Aziz Moqrich (CNRS Marseille):

«Jusqu’alors, on n’avait jamais découvert de protéine canal capable d’être activée par une stimulation mécanique. Quand je mets une petite pression sur votre peau, j’active Piezo, qui va le détecter – petite pression, grosse pression, largeur d’aiguille, etc. – et envoyer l’information au cerveau.»

Le domaine de recherche sur Piezo est encore jeune et très actif. On trouve ces récepteurs non seulement dans les neurones sensoriels de la peau, mais dans quantités d’autres organes: dans les poumons, à l’intérieur des vaisseaux sanguins, dans la vessie…

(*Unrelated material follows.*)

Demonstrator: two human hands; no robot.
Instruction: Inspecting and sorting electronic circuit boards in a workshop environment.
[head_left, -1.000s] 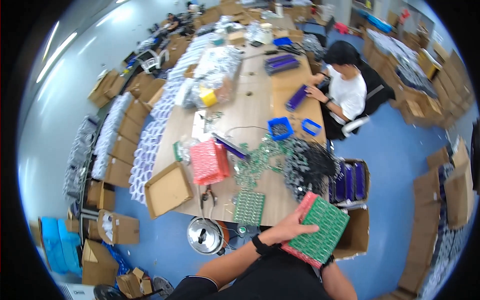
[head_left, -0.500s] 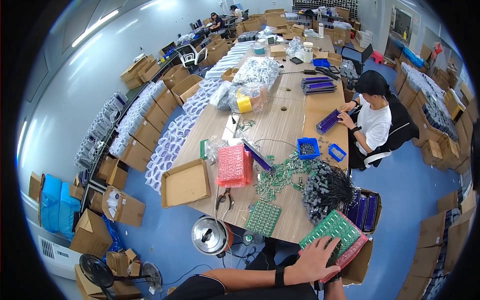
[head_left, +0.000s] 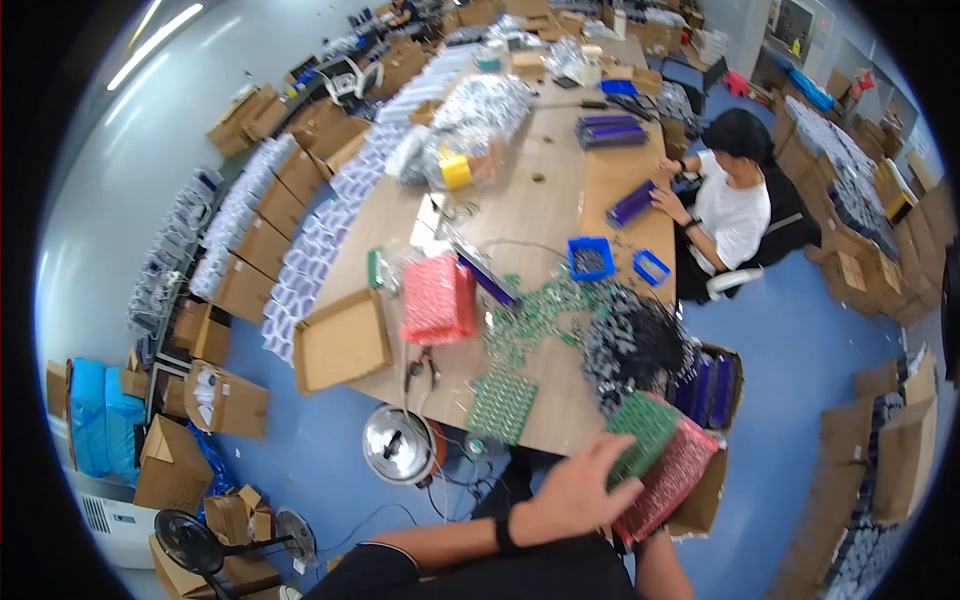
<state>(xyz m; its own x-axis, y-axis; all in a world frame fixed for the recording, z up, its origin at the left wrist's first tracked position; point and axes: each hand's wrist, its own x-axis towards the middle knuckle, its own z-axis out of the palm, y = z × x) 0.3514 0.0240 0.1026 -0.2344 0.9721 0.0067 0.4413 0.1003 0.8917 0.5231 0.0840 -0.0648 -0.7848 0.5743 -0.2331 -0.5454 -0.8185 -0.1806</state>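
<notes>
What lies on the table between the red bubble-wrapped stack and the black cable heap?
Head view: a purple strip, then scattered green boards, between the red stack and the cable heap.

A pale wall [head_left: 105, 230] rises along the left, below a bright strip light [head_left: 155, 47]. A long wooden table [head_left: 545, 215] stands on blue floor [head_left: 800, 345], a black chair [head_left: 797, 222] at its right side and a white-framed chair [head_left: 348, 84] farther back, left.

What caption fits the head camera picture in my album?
Left hand on a green circuit board that partly covers red bubble wrap, beside a cluttered worktable.
</notes>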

Un prix très fondamental. La découverte des récepteurs de la température et de la sensibilité mécanique a sans conteste accru notre connaissance du monde. Les répercussions pratiques de ces recherches, en revanche, ne sont pas encore là. Didier Bouhassira (Inserm Paris):

«C’est ce qui m’a un tout petit peu surpris, d’habitude les Nobel attendent les répercussions. Et pour l’instant, il y a plein de pistes, on sait que les récepteurs TRP interviennent probablement dans plein de type de douleurs, inflammatoires ou neuropathiques. Mais pour l’instant il n’y a aucune application clinique majeure.»

  • Dans les douleurs chroniques, la crème ou les patchs à la capsaïcine sont connus et appréciés, mais ils précèdent de plusieurs décennies la découverte du récepteur TRPV1.

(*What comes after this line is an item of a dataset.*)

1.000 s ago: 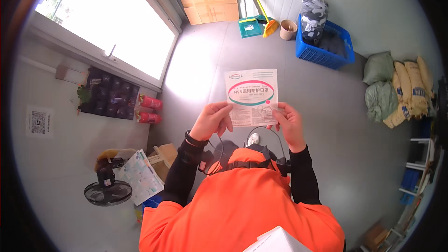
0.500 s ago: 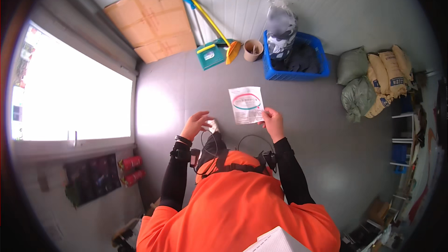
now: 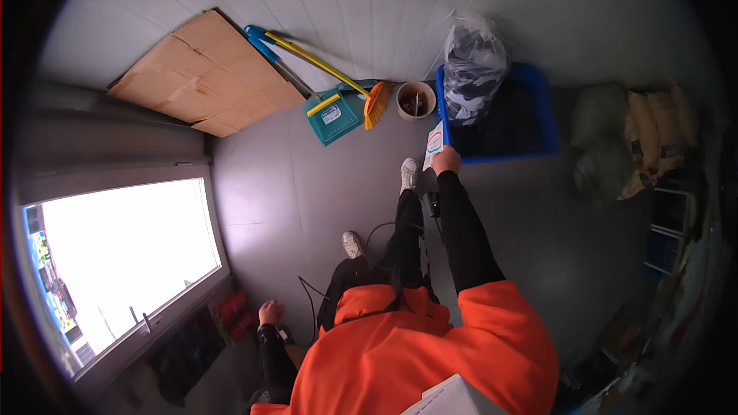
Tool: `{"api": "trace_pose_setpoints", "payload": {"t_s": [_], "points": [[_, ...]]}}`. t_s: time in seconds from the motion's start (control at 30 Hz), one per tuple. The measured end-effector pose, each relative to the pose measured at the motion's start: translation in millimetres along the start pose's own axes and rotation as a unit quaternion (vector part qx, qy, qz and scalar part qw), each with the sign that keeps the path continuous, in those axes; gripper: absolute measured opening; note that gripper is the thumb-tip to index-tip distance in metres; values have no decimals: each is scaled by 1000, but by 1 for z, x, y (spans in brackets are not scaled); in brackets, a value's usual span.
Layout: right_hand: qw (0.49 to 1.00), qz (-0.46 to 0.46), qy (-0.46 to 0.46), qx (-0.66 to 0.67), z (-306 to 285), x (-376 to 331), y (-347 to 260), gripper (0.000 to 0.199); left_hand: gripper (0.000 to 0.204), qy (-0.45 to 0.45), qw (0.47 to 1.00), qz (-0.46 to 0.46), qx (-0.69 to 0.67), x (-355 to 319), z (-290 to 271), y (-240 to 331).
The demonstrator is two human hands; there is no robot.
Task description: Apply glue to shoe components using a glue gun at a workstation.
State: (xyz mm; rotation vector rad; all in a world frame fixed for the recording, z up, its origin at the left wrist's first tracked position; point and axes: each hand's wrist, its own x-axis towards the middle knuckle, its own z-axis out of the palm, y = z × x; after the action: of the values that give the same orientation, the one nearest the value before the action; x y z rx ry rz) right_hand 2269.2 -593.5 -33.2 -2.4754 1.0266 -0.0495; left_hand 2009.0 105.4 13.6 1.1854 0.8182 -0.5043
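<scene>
My right hand (image 3: 446,160) reaches far forward and is closed on a white sheet (image 3: 433,144) printed with a red and teal oval. The sheet hangs beside the near left corner of a blue plastic basket (image 3: 503,158), and I cannot tell whether it touches the rim. A clear bag of grey, black and white material (image 3: 473,73) stands in the basket, with dark stuff (image 3: 511,119) next to it. My left hand (image 3: 270,313) hangs low by my left side, apart from everything; it looks empty, its fingers small in view and loosely bent.
Left of the basket are a brown pot (image 3: 415,111), an orange broom (image 3: 375,104) and a green dustpan (image 3: 334,124). Flattened cardboard (image 3: 207,73) leans on the wall. Filled sacks (image 3: 653,134) stand at the right, above a rack (image 3: 669,211). A bright window (image 3: 131,261) is at the left.
My right hand has carried the sheet forward and right to the basket. My left hand has dropped back to my side. I have stepped toward the basket, and the view has shifted.
</scene>
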Motion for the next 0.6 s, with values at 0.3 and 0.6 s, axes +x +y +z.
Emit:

  • Des recherches cliniques ont suivi la découverte de TRPV1, mais les traitements qui en ont résulté étaient trop puissants – bloquant toute sensation pendant plusieurs jours – pour être utile. La recherche sur les antagonistes de TRP est actuellement au point mort.

Quant aux récepteurs mécaniques Piezo, ils sont de découverte encore plus récente et ne semblent pas impliqués dans la perception douloureuse, ce qui limite pour l’heure leur utilité. Marcel Crest (CNRS Marseille):

«Le récepteur responsable de la douleur mécanique, on le cherche dans le monde entier et on ne le connaît pas. On passe beaucoup de temps à essayer de soigner les douleurs chroniques et on le fait en agissant toujours sur les neurorécepteurs. Mais imaginez qu’on bloque les récepteurs de la sensibilité mécanique douloureuse, on n’aurait plus de douleur. Il y a là une course effrénée.»